Apply the certificate renewal annotation to each Confluent Platform component.

kubectl annotate <Component CR type> <Component CR name> platform.confluent.io/force-managed-cert-renewal="true"

Verify that all certificates are now signed by the new CA:

kubectl exec <pod-name> -- openssl x509 -in /mnt/sslcerts/tls.crt -text -noout | grep "Issuer:"

The issuer should show your new CA.

Manage auto-generated certificates

To manage auto-generated certificates in Confluent for Kubernetes (CFK), use the following annotations in the Confluent Platform component CRs.

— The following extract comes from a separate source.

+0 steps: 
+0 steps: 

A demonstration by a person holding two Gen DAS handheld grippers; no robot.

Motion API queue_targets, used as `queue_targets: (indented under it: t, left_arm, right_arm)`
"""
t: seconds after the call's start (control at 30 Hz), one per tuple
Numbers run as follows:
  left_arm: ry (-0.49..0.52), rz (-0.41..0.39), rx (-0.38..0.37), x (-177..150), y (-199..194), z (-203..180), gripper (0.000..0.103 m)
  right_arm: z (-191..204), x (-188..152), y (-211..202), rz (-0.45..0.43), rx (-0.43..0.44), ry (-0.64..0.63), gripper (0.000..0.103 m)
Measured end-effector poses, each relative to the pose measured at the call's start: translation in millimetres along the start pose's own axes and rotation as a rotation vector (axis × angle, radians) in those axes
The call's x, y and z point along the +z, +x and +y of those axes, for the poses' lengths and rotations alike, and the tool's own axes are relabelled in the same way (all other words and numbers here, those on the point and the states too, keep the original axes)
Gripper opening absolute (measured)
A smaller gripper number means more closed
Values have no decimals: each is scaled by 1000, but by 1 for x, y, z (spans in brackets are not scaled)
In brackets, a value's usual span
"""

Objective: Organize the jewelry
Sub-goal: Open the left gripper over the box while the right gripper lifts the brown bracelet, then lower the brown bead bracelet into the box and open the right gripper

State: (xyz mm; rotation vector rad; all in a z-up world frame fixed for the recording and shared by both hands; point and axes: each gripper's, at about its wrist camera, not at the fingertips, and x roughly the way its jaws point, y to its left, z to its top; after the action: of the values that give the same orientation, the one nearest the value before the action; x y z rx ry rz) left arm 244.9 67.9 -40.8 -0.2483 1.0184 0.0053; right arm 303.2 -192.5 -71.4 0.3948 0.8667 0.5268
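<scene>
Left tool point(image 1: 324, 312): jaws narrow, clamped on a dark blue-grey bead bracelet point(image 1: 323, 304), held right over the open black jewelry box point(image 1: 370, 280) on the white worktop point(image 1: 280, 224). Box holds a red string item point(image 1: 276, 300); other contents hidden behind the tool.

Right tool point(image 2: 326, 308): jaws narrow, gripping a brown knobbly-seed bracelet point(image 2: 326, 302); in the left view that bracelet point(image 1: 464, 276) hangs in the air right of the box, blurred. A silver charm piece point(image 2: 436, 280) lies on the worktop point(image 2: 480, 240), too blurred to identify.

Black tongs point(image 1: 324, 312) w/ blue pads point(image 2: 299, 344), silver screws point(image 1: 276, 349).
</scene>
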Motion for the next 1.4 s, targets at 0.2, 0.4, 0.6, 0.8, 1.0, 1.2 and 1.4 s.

Force a renewal of auto-generated certificates:
```
kubectl annotate <Component CR type> <Component CR name> \
  platform.confluent.io/force-managed-cert-renewal="true"
```
The annotation triggers a reconciliation on the Confluent Platform component. The process causes the certificates to be renewed, and the component to be rolled.
After the certificates are renewed, the annotation is reset to false.
Add additional custom SAN for auto-generated certificates. This will be added to SANs defined at the global level in managedCerts.sans in the CFK Helm values (in values.yaml).
```
kubectl annotate secret ca-pair-sslcerts \
  platform.confluent.io/managed-cert-add-sans="<Comma separated list of SANs>"
```
For example, the following annotation will add the SANs, kafka.operator, kafka.operator.local, to auto-generated certificates for Kafka:
```
kubectl annotate secret ca-pair-sslcerts \
  platform.confluent.io/managed-cert-add-sans="kafka.operator, kafka.operator.local"
```
After the annotation is set, use the platform.confluent.io/force-managed-cert-renewal="true" annotation to force a renewal of certificates. If not forced, SANs will be updated during the next reconciliation.
Specify the Kubernetes secret name for the CA certificates at the CR level. This will override the global config defined in managedCerts.caCertificate in the CFK Helm values (in values.yaml). This can be used even if managedCerts.enable is set to false.
```
kubectl annotate <Component CR type> <Component CR name> \
  platform.confluent.io/managed-cert-ca-pair-secret=<Secret name>
```
The secret should have tls.crt and tls.key with the CA certificate and key.

Configure the optional settings for auto-generated certificates at the CR level:

kubectl annotate <Component CR type> <Component CR name> \
  platform.confluent.io/managed-cert-duration-in-days=<Number of days>

kubectl annotate <Component CR type> <Component CR name> \
  platform.confluent.io/managed-cert-renew-before-in-days=<Number of days>

For example:

kubectl annotate kafka kafka platform.confluent.io/managed-cert-duration-in-days=60

kubectl annotate kafka kafka platform.confluent.io/managed-cert-renew-before-in-days=30

After the annotations are set, use the platform.confluent.io/force-managed-cert-renewal="true" to force a renewal of certificates.